Restate all of the data below word for word.

▶ **RAW DATA**:
#####

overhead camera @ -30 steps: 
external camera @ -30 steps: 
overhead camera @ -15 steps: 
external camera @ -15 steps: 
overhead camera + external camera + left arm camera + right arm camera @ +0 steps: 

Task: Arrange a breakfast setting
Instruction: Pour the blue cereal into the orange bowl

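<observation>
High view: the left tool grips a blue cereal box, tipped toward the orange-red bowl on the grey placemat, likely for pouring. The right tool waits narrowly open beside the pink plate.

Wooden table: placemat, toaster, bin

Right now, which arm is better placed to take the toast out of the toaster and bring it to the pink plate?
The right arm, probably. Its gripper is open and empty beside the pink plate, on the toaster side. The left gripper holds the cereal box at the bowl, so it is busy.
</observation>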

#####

▶ **SOLUTION BELOW**:
overhead camera @ -30 steps: 
external camera @ -30 steps: 
overhead camera @ -15 steps: 
external camera @ -15 steps: 
overhead camera + external camera + left arm camera + right arm camera @ +0 steps: 

Task: Arrange a breakfast setting
Instruction: Pour the blue cereal into the orange bowl

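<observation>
High view: the left tool grips a blue cereal box, tipped toward the orange-red bowl on the grey placemat, likely for pouring. The right tool waits narrowly open beside the pink plate.

Wooden table: placemat, toaster, bin

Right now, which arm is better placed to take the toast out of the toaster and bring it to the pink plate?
The right arm, probably. Its gripper is open and empty beside the pink plate, on the toaster side. The left gripper holds the cereal box at the bowl, so it is busy.
</observation>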

No more output will be produced for this exercise.